Souvenons que, lorsqu'il l'a décidé de le faire, il a été capable de créer Nida Tounes, une formation politique qui vaut ce qu'elle vaut mais qui, en définitive, est une force qui a établi un équilibre politique dans le pays. Sans cette décision de BCE et d'autres dirigeants du Nida, Ennahdha aurait pu faire à lui seul, et pendant de très longues années, la pluie et le beau temps.
Pour faire face à la «sorcellerie» de Rached Ghannouchi, il fallait bien cette magie de BCE qui a remis l'islamisme à sa place et rappelé que l'islam en Tunisie se portait bien et que notre pays ne souffrait pas d'aucune crise identitaire.
C'est, donc, cette capacité de placer le débat sur d'autres terrains – ceux de « la Liberté, la Dignité et la Justice» – et de mobiliser les foules autour de ces thèmes essentiels que l'on reproche à M. Caïd Essebsi.

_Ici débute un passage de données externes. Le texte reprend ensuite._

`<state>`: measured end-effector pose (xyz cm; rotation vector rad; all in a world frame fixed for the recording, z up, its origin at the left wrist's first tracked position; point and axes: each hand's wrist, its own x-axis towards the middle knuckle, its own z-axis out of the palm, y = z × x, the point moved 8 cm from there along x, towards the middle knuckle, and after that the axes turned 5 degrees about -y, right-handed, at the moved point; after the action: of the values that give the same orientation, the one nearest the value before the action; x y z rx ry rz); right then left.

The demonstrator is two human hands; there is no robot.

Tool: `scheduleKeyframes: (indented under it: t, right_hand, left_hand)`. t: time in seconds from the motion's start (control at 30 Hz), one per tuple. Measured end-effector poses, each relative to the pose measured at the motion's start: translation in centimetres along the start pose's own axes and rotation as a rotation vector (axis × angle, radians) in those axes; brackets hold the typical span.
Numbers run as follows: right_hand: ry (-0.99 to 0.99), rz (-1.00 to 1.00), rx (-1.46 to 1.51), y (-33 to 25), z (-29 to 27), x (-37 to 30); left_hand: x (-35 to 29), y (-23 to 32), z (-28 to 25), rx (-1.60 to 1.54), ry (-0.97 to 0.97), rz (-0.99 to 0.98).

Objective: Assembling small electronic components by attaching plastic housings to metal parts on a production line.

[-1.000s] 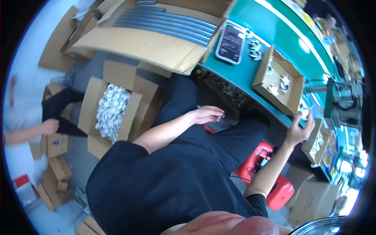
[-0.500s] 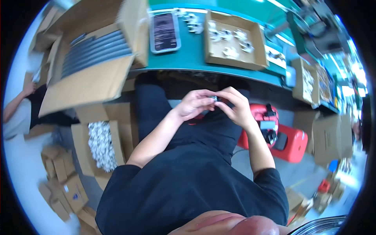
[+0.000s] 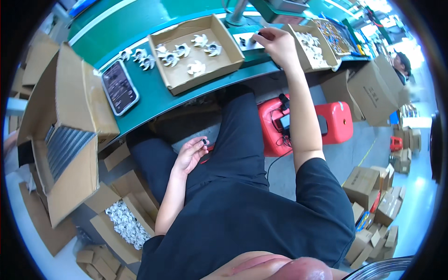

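Over my lap, my left hand is closed in a pinch around a small dark part, too small to name more exactly. My right hand reaches out to the bench with fingers pinched together at a white fixture block that has dark round pieces on it. What lies between those fingertips, if anything, is hidden. Left of the block, a shallow cardboard tray contains several white finned impellers. More impellers rest on the green bench between that tray and a phone.
A carton of grey bars stands at left, and a box of white parts sits below it. Right of my hand are an open box of white pieces and a metal stand. A red case lies on the floor.
My hands have parted. The right one has gone from beside the left, over my lap, to the fixture block. My left hand stays low with the small part. The view has turned right.
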<state>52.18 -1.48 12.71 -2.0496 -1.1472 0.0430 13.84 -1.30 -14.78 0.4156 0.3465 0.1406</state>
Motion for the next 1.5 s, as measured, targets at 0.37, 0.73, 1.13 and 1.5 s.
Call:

Au Palais de Carthage, de 2015 à 2019, la mission de BCE se limiterait ainsi à cette tâche, toute simple et toute précise, de rassembler les Tunisiens autour des véritables objectifs du 14 janvier 2011. Nous ne nous interrogerions plus jamais sur nos choix modernistes et progressistes... Nous ne remettrions plus jamais sur le tapis cette question de l'égalité femme-homme, nous chercherions plutôt à la concrétiser sur tous les terrains. Nous ne ferions pas de la diplomatie «fofolle», nous saurions plutôt doser nos prises de position internationales. Nous ne serions jamais tentés d'exporter notre révolution, nous choisirions plutôt d'en prendre soin chez nous.
Pour tout cela, le prochain président de la République n'aura pas besoin d'avoir trente ou quarante ans, d'être jeune et fringant.